Her existance was clearly not known by the OOW.

As my protocals limited the interface with the navigation of the vessel, I casually mentioned to the OOW that it looked like the ship abaft the beam had his AIS switched off.

Some consternation then on the part of the OOW as he tried to figure out what the ship was doing.

The crew were from a reasonably competent national source so training was as it was required.

In my watchkeeping days I doubt the radar would have been on and all ship avoidence would have been early and visual.

Ian


----------



## vasco (Dec 27, 2007)

James_C said:


> NoR,
> We've had radar assisted collisions since the invention of the device, and we're now witnessing regular* ECDIS assisted groundings, a trend which I can only foresee worsening.*




Which, of course, is the reason for the courses., and brings me back to my original comments. Make all the essential functions the same procedures. A 'Windows for ECDIS' if you like.

All the manufacturers will be/are wooing the world with their supergadgets. Keep the important things simple and there will be less confusion.

I have been with ECDIS once for a few weeks and found it to be a pain. Mainly because the instruction manual was crap, or at least not easy to use. If it was in 3 sections, Basics, intermediate and advanced then a watch would have been all that was needed to operate it safely. If I remember correctly, with this model to display the tidal streams weather receiving had to be activated, even though we could not recieve the weather. We got the tides though. Strange.

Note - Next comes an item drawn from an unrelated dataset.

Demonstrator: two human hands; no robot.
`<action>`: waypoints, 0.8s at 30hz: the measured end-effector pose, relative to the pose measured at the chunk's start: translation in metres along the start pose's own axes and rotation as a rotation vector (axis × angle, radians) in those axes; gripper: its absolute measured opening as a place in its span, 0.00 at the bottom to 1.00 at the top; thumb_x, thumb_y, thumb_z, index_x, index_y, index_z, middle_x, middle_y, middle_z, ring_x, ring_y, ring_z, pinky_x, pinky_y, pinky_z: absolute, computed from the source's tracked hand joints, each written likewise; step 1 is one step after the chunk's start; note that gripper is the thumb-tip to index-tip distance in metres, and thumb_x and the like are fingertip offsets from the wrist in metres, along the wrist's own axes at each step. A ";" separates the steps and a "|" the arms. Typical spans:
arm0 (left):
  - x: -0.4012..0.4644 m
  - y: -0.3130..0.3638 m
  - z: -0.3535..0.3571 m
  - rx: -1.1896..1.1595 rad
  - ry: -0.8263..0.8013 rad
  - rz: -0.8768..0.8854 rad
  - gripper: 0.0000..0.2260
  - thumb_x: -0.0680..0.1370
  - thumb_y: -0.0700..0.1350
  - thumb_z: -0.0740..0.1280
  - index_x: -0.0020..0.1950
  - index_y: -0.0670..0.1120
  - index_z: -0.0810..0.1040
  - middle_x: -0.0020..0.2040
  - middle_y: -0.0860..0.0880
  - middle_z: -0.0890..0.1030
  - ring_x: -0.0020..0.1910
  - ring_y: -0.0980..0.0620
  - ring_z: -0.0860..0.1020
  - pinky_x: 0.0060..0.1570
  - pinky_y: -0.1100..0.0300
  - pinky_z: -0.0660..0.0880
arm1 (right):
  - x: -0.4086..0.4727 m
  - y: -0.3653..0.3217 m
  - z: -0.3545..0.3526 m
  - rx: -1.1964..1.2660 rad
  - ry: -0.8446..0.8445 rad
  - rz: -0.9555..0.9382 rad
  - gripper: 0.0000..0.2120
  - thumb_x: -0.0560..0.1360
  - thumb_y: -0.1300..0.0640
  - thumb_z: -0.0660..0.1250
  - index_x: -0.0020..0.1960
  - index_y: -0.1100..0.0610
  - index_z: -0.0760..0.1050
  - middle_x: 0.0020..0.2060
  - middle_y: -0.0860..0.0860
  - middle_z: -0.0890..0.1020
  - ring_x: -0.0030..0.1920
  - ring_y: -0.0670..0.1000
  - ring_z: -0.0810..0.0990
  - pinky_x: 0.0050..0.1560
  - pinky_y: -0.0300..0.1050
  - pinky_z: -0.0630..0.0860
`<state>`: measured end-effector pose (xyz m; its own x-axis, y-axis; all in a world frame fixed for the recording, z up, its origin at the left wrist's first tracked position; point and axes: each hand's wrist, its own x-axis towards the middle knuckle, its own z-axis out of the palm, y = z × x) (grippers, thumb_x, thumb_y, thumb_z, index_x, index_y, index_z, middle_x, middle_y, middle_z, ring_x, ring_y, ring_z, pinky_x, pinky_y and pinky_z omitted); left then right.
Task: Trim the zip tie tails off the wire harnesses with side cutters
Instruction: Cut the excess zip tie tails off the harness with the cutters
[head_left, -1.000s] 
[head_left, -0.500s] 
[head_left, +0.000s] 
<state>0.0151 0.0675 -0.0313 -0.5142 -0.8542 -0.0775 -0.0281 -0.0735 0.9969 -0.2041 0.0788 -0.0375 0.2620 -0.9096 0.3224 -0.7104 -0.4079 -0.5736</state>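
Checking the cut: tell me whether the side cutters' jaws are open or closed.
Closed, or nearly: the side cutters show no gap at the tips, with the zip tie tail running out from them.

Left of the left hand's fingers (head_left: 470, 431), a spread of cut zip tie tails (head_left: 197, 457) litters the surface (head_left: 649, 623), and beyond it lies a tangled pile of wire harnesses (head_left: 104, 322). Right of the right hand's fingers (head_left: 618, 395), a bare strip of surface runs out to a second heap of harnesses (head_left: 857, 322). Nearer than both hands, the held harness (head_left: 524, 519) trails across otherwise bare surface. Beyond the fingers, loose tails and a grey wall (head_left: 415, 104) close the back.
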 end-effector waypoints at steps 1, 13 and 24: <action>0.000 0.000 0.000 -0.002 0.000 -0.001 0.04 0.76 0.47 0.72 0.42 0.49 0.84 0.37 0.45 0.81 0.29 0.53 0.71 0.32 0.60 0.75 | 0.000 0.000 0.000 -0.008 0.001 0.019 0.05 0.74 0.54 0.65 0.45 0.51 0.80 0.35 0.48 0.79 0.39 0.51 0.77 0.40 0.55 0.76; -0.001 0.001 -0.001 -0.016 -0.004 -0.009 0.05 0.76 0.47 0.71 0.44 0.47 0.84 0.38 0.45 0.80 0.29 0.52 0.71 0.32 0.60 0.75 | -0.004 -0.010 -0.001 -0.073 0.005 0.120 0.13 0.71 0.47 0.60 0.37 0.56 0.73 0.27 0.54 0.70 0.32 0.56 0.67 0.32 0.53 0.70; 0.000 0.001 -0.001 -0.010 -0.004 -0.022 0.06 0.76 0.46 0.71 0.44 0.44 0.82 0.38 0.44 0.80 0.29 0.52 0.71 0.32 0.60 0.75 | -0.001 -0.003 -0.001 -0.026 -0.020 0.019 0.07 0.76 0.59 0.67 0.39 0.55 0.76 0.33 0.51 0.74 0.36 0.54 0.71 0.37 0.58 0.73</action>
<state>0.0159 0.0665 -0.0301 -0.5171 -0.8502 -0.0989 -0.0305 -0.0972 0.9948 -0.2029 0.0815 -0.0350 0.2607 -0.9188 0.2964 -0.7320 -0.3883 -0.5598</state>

My apologies to Arthur2009, the thread seems to have gone astray a bit, seem to remamber a whole thread of ECDIS somewhere.


----------



## NoR (Mar 24, 2008)

vasco

Most manufacturers' manuals are crap. They are designed to keep the manufacturer out of court. As an example; a year or so ago I bought a Nikon D60 digital camera, it was only when I got 'Nikon D60 for dummies' that I began to make real headway. Unfortunately I don't suppose anyone has written a 'dummies' manual for bridge equipment, maybe they should.


----------



## CAPTAIN JEREMY (Mar 9, 2010)

Whether we like it or not, the industry has changed. We all have rose tinted memories of how good life was 30 or more years ago, while our memories conveniently suppress the bad memories. However with these changes there have been many advances which if understood and used correctly are of great benefit to those of us who are still working at sea. No longer do we track targets on a reflection plotter with a chinagraph pencil. Yes it was effective, but also had its constraints. Try doing it with 20 or more targets. Yes it will indicate a risk of collision but with multiple targets it will be time consuming, so that the OOW is spending all of his time drawing on the plotter instead of concentrating on all of the aspects of keeping the watch. GPS has superceded taking sights as the principle method of position fixing. I am still proud of my ability to take and reduce multiple sights to an accurate position. However officially the accuracty of sights was plus or minus about 5 miles!! Good for making a difficult landfall!! The important thing to remember even today is that these are all AIDS to navigation. The principles of keeping a safe navigational watch have not changed. 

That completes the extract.